Hi guys, it’s me again.
Recently I built two new projects with Codex, and both of them came from the same kind of frustration.
For a while, I kept thinking about how messy content workflows on X can become when you actually try to take them seriously. Writing one good post is not the hard part. The hard part is staying consistent, finding the right angle, reacting to real posts, keeping your writing style readable, avoiding repetition, and somehow turning all of that into a workflow that does not feel chaotic.
After thinking about that for a while, I ended up building not one project, but two.
The first one is ComposeX.
ComposeX started as the smaller and simpler idea. I wanted a clean writing copilot for X that could help me work from real visible posts instead of staring at an empty input box and forcing ideas out of nowhere. So the idea became very direct: monitor a curated live feed, select a post, then generate both a reply and an original post inspired by that source.
What I liked about this idea was that it stayed manual.
It does not try to become an autopilot. It does not publish for you. It does not pretend that content should be fully automated. In a weird way, that was the whole point. I did not want a tool that removes the writer from the process. I wanted a tool that supports thinking, supports drafting, and makes the workflow faster without making it fake.
That is why ComposeX feels more like a copilot than a machine. You still choose the post. You still decide what is worth reacting to. You still keep control over what gets written. The AI part helps, but it does not take over.
After building that, I started thinking bigger.
Because once you solve the “writing from a live feed” part, another question appears immediately: what happens after the draft?
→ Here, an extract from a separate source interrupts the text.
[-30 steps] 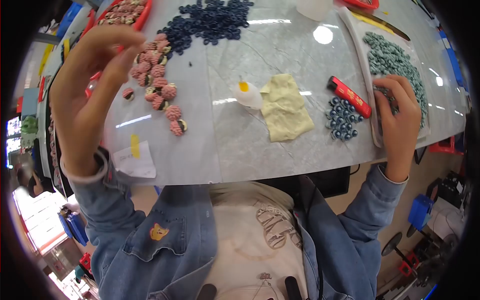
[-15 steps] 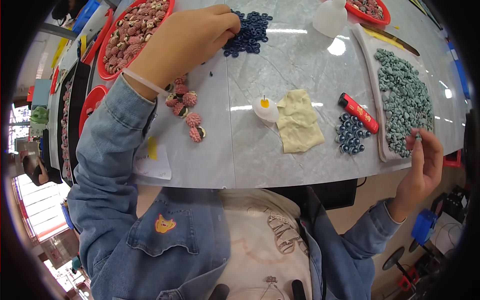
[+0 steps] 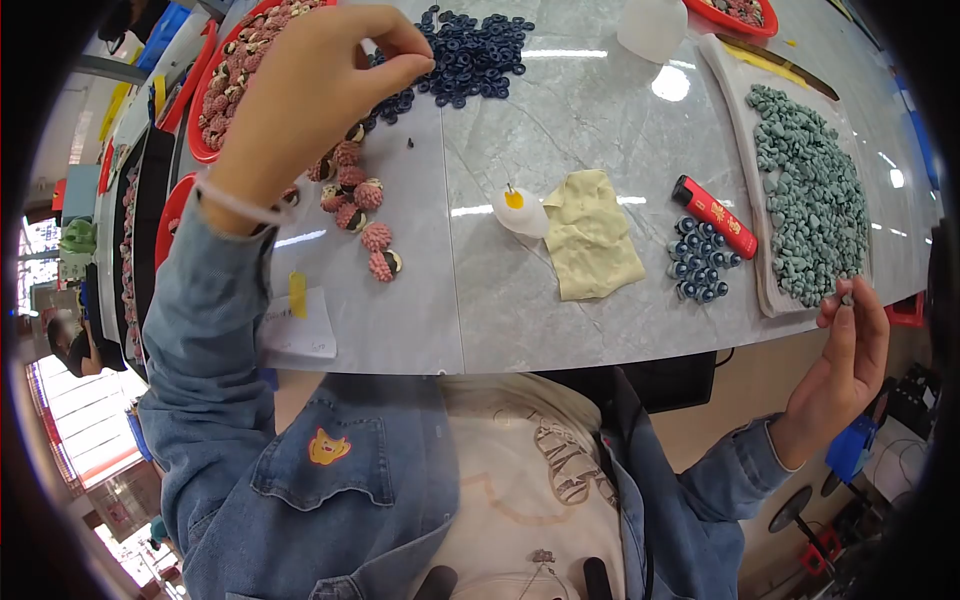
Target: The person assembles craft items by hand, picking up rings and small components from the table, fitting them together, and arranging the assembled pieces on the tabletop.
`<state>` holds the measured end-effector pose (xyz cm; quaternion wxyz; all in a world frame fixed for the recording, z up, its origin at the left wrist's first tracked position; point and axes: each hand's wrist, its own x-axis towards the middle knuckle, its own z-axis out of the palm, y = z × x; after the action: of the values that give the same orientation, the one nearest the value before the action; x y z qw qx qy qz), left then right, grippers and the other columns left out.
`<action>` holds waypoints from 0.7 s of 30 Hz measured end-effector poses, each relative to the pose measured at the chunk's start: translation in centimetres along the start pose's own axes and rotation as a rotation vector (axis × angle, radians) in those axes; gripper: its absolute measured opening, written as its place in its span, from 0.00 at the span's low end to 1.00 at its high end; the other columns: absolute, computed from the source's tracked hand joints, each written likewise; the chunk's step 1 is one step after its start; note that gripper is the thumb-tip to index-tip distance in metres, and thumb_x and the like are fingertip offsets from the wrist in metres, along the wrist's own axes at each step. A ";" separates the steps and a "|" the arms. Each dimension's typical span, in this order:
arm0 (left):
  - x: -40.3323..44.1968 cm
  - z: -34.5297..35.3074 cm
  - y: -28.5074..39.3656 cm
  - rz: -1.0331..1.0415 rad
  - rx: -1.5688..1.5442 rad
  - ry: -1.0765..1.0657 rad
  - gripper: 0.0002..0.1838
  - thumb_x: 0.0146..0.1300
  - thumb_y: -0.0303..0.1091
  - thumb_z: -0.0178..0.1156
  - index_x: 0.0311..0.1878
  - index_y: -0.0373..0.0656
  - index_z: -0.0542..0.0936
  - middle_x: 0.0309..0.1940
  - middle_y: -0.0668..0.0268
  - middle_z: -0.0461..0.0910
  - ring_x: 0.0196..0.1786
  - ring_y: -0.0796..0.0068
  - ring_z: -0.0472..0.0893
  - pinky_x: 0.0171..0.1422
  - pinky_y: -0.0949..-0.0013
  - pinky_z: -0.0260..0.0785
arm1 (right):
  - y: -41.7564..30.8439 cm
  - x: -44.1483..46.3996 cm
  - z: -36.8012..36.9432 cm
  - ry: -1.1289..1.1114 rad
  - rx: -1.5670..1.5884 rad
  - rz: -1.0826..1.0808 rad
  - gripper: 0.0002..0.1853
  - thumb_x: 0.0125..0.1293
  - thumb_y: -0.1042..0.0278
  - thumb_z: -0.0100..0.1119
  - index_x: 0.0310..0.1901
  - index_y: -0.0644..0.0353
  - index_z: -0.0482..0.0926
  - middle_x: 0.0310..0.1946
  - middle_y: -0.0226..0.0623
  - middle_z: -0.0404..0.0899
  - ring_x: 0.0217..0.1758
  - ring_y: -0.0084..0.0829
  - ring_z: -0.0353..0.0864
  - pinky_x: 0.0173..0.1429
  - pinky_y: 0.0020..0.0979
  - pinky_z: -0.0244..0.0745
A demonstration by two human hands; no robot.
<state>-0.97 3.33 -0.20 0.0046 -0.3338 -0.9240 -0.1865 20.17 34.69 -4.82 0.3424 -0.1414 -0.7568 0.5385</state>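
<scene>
My left hand [image 3: 315, 95] is raised at the upper left, thumb and forefinger pinched together beside the dark blue rings [image 3: 480, 60]; whatever is between the tips is too small to make out. Below the wrist, pink ball-shaped pieces with dark and cream parts [image 3: 375, 237] lie in a trail. Off the front right corner of the white tray [image 3: 765, 285], my right hand [image 3: 835, 370] pinches a small grey-green piece [image 3: 847, 299]. Many green pieces [image 3: 810, 200] fill that tray. Dark blue shiny beads [image 3: 700, 262] lie left of it, touching or close to a red lighter [image 3: 715, 217].
A yellow cloth [image 3: 592, 235] lies mid-table beside a small white bottle [image 3: 520, 212] with a yellow mark. A translucent container [image 3: 652, 28] stands at the back. Red baskets [image 3: 200, 145] line the left. A paper note [image 3: 300, 330] is near the front edge; a knife [image 3: 775, 62] lies along the tray's back.
My left hand has gone from the left side to the blue rings, then slightly back left. My right hand has left the tray's left edge for its front right corner, a green piece now pinched.
</scene>
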 end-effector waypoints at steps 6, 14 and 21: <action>-7.2 -2.6 6.1 -0.178 -0.610 0.039 0.09 0.52 0.33 0.58 0.30 0.36 0.74 0.23 0.67 0.71 0.25 0.85 0.66 0.28 0.83 0.55 | -2.3 -2.1 2.2 -0.142 0.107 -0.107 0.11 0.57 0.75 0.51 0.42 0.66 0.72 0.39 0.43 0.72 0.34 0.25 0.71 0.38 0.23 0.67; -11.3 3.2 9.7 -0.108 -1.165 -0.017 0.09 0.49 0.32 0.61 0.28 0.37 0.73 0.25 0.61 0.72 0.27 0.77 0.68 0.30 0.80 0.57 | -4.1 -4.8 7.3 -0.711 0.455 -0.022 0.11 0.50 0.77 0.59 0.35 0.66 0.71 0.36 0.48 0.69 0.29 0.26 0.74 0.27 0.18 0.70; -11.0 4.7 11.1 -0.143 -1.148 -0.056 0.08 0.48 0.30 0.60 0.28 0.36 0.73 0.26 0.61 0.72 0.31 0.74 0.69 0.35 0.76 0.59 | -3.8 -5.9 8.5 -0.695 0.541 -0.067 0.10 0.48 0.80 0.60 0.34 0.65 0.72 0.34 0.48 0.71 0.32 0.28 0.74 0.36 0.22 0.73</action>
<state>15.03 6.01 -2.21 -0.2142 -0.2244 -0.6950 -0.6487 19.34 23.65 -5.08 0.1094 0.1678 -0.6629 0.7215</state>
That is where XontentStudio came from.
If ComposeX is the lightweight writing layer, XontentStudio is the bigger operating system behind the whole process. I wanted to build something that could handle generation, review, approval, scheduling, publishing, and content planning in a more complete way. Not just one helpful screen, but a whole local-first workspace that feels like a real product.
What makes this project more interesting to me is that it is not built around the usual fake productivity fantasy.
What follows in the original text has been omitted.